= Chung Kok Ming =

Malaysian Chinese Perak State councillor

Chung Kok Ming (鄭國明), also known as Chung Ah Ming, was a Malaysian Chinese Perak State councillor and the only Asian committee member of the Perak Turf Club for many years. He represented Perak State in soccer, hockey, cricket and tennis.

He was a member of the Perak State Council for many years, having first been appointed to fill the vacancy left by the resignation of his uncle, Chung Thye Phin. He was also a member of the Federal Council of the Federated Malay States.

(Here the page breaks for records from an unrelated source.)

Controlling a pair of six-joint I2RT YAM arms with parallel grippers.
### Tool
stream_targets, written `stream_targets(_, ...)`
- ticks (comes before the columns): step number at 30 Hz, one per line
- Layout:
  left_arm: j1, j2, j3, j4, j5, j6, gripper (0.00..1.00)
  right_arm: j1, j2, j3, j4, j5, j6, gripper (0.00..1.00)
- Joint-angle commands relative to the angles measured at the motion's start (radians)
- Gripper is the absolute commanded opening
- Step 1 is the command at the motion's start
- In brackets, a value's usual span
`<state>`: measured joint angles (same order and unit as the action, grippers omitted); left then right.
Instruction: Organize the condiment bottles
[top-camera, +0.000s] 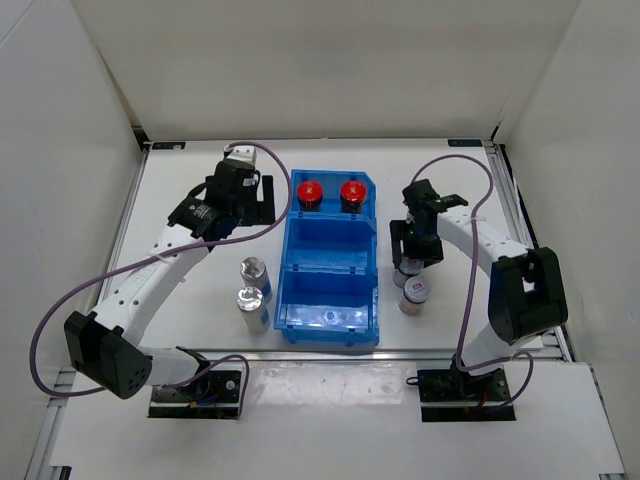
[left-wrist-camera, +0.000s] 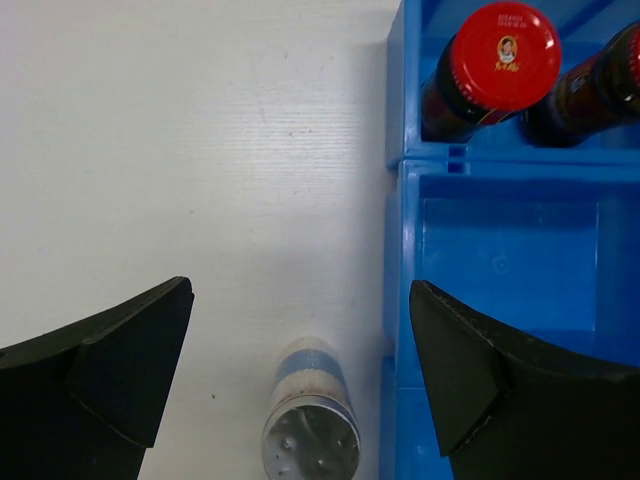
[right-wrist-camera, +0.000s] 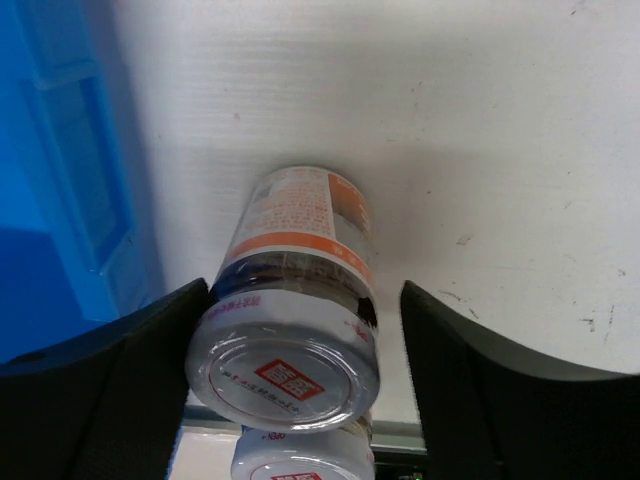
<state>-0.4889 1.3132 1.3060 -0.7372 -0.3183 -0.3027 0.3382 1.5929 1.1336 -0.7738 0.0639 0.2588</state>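
Observation:
Two red-capped dark bottles (top-camera: 310, 190) (top-camera: 351, 190) stand in the far compartment of the blue bin (top-camera: 330, 320); both show in the left wrist view (left-wrist-camera: 503, 55) (left-wrist-camera: 610, 80). Two silver-capped, blue-labelled bottles (top-camera: 252, 271) (top-camera: 253, 305) stand on the table left of the bin. My left gripper (top-camera: 262, 203) is open and empty above the table, with one silver-capped bottle (left-wrist-camera: 310, 430) below its gap (left-wrist-camera: 300, 300). My right gripper (top-camera: 413, 255) is open around a grey-lidded bottle (right-wrist-camera: 290, 340). Its left finger touches the lid; the right finger stands apart. The second grey-lidded bottle (top-camera: 415, 292) stands just nearer (right-wrist-camera: 300, 462).
The bin's middle (left-wrist-camera: 510, 260) and near compartments hold nothing. The bin wall (right-wrist-camera: 60, 150) lies close to the left of my right gripper. White walls enclose the table on three sides. The arm bases sit at the near edge.

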Motion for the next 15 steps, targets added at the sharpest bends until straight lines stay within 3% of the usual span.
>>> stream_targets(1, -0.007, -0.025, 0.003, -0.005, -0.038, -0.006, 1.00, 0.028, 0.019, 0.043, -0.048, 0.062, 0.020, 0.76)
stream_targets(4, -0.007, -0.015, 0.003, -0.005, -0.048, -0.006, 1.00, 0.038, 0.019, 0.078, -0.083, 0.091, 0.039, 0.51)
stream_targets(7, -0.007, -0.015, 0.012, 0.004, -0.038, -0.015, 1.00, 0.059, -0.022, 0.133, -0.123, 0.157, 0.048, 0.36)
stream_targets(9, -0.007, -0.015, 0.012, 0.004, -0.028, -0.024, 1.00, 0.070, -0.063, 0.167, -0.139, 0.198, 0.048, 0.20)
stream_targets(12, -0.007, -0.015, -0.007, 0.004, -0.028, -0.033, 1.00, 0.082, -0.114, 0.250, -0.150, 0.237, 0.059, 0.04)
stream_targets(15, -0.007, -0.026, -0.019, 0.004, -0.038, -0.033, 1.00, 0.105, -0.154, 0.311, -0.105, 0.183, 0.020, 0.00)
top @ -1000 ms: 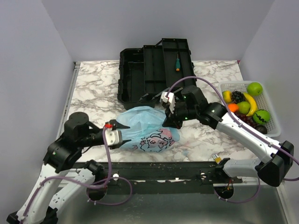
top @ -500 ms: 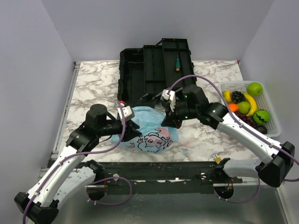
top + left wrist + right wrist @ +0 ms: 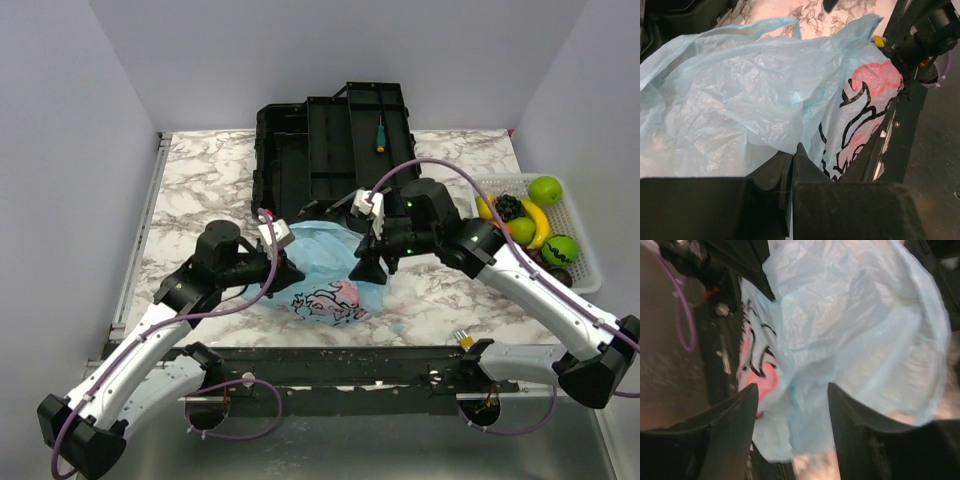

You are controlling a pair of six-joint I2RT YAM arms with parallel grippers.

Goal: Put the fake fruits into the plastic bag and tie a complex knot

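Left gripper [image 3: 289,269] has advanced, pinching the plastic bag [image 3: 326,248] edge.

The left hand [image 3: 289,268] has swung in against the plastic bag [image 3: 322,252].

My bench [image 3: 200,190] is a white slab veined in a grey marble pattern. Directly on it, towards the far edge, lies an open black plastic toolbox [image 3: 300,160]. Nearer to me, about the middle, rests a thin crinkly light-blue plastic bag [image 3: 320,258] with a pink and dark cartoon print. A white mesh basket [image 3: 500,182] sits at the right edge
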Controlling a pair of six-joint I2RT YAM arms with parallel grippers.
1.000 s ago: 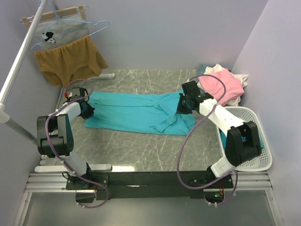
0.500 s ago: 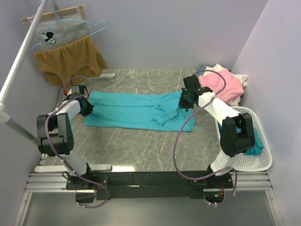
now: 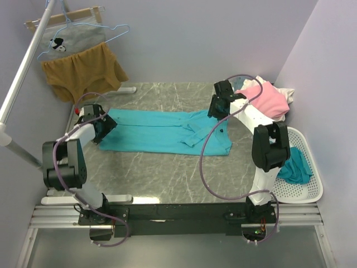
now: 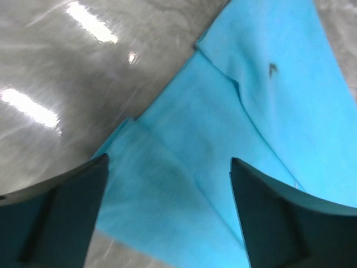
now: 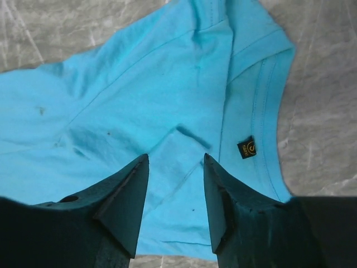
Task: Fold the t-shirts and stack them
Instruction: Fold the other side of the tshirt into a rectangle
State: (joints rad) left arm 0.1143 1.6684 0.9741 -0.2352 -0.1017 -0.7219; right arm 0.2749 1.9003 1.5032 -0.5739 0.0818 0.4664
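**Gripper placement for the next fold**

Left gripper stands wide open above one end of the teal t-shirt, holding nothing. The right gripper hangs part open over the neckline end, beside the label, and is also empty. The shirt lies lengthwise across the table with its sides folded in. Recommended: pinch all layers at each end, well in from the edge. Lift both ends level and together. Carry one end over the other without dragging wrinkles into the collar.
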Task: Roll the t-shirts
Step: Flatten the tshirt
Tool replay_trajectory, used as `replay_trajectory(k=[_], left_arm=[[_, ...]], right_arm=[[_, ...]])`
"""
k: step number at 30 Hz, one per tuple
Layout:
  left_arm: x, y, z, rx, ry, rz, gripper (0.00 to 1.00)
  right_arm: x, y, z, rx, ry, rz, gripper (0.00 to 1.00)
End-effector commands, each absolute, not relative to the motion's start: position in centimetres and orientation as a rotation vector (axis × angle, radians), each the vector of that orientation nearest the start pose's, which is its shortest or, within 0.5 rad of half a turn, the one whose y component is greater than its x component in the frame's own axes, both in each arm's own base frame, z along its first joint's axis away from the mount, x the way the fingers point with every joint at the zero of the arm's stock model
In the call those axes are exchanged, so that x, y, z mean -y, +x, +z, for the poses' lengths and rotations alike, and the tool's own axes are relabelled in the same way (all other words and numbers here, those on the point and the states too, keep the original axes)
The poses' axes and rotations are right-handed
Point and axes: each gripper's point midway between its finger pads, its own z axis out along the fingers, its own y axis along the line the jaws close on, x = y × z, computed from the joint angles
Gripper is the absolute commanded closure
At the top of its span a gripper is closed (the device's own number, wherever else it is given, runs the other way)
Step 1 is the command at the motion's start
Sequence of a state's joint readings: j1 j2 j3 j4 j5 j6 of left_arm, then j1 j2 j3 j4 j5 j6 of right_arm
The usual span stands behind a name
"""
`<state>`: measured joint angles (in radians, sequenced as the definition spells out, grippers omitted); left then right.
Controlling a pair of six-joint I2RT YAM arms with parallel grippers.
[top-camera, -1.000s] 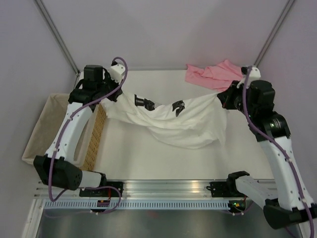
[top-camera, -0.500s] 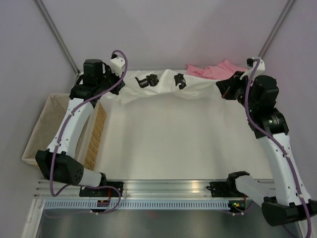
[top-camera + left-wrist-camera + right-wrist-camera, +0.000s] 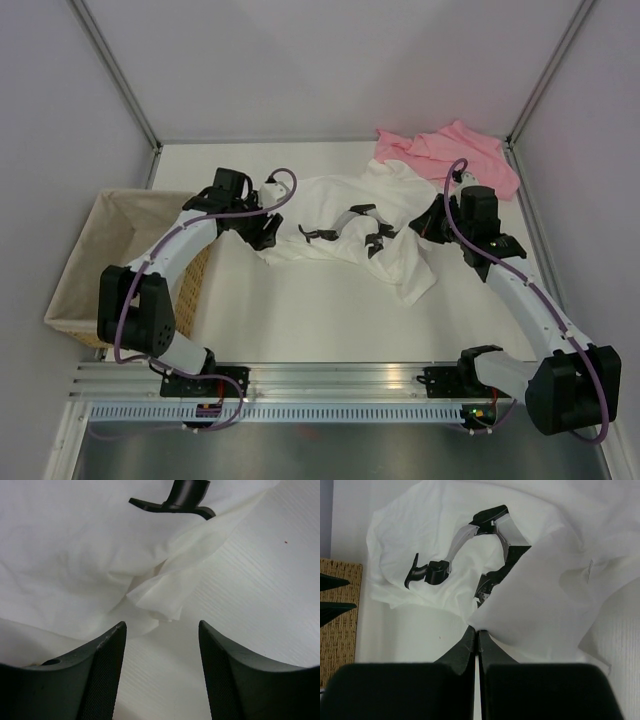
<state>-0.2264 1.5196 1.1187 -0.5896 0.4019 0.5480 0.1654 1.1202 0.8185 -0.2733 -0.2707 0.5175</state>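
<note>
The white t-shirt (image 3: 340,200) is seen crumpled beside the basket (image 3: 200,265), the pink t-shirt (image 3: 450,145) well beyond. The left gripper (image 3: 161,625) is held spread, empty; the right gripper (image 3: 476,632) is pinched on the white hem. Smoothing flat is advised before rolling.

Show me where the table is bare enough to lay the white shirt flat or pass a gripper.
Widest bare patch: the front of the table, between the white t-shirt and the near rail. A smaller strip lies at the far left, behind the left gripper. Crowded: the far right, where the pink t-shirt, white t-shirt and right gripper meet.
</note>
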Motion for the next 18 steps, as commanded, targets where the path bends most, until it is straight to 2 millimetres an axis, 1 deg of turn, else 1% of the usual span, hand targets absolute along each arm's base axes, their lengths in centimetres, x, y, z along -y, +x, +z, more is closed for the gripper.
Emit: replay_trajectory(k=[1, 3, 5, 6, 7, 10, 11, 12, 14, 15, 18], left_arm=[[15.0, 35.0, 12.4, -2.143, 1.169, -0.371, 0.35], [15.0, 35.8, 11.8, -2.171, 1.154, -0.365, 0.33], [14.8, 36.4, 10.6, -2.212, 1.145, -0.35, 0.3], [14.5, 37.4, 10.8, -2.234, 1.104, -0.311, 0.28], [14.5, 38.4, 10.4, -2.254, 1.086, -0.3, 0.28], [14.3, 39.7, 9.9, -2.304, 1.018, -0.27, 0.27], [14.5, 40.3, 10.3, -2.298, 1.001, -0.269, 0.28], [14.6, 40.4, 9.8, -2.314, 0.99, -0.286, 0.28], [14.9, 40.5, 9.9, -2.313, 0.984, -0.316, 0.31], [15.3, 40.3, 9.7, -2.32, 0.982, -0.352, 0.37], [15.7, 38.8, 9.1, -2.362, 0.991, -0.435, 0.44]], right_arm=[[-11.8, 34.1, 21.6, -2.064, 0.168, 0.649, 1.0], [-11.8, 34.1, 21.6, -2.064, 0.167, 0.649, 1.0], [-11.8, 34.0, 21.4, -2.067, 0.167, 0.647, 1.0], [-11.7, 34.1, 21.5, -2.065, 0.168, 0.642, 1.0], [-11.7, 34.0, 21.3, -2.069, 0.17, 0.642, 1.0], [-11.7, 34.0, 21.2, -2.072, 0.172, 0.64, 1.0], [-11.7, 34.0, 21.2, -2.071, 0.169, 0.639, 1.0], [-11.7, 34.0, 21.1, -2.072, 0.171, 0.64, 1.0], [-11.6, 33.9, 20.8, -2.079, 0.169, 0.634, 1.0], [-11.6, 33.9, 20.6, -2.084, 0.172, 0.633, 1.0], [-11.5, 33.8, 20.5, -2.085, 0.173, 0.629, 1.0]])
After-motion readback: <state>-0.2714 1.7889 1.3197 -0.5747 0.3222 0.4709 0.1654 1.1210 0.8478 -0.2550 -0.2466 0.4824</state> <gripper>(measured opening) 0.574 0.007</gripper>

He was the grandson of Chung Keng Quee and the son of Chung Thye Yong who was also known as Chung Ah Yong. His father had been famous for rugby and horse racing. Chung Kok Ming was one of the finest tennis players in the country. His regular doubles partner was Dr. K.T. Khong, another person of Penang origin who, while a student at Cambridge, rowed for his college. Horse racing was something he shared in common with his father. In 1926, the Perak Turf Club officially came into existence. The first Chairman of the Perak Turf Club was J C Osborne, Vice-Chairman was C.B. Redway and other members of the Committee were Chung Ah Ming, P.G. Short, K.R. Coullie, P.J. Roy Waugh and J. Whyte. Chung Ah Ming was the only Asian member of the Committee for many years. First Secretary of the Club was T.I. Brocklebank and the Club boasted a membership of 450.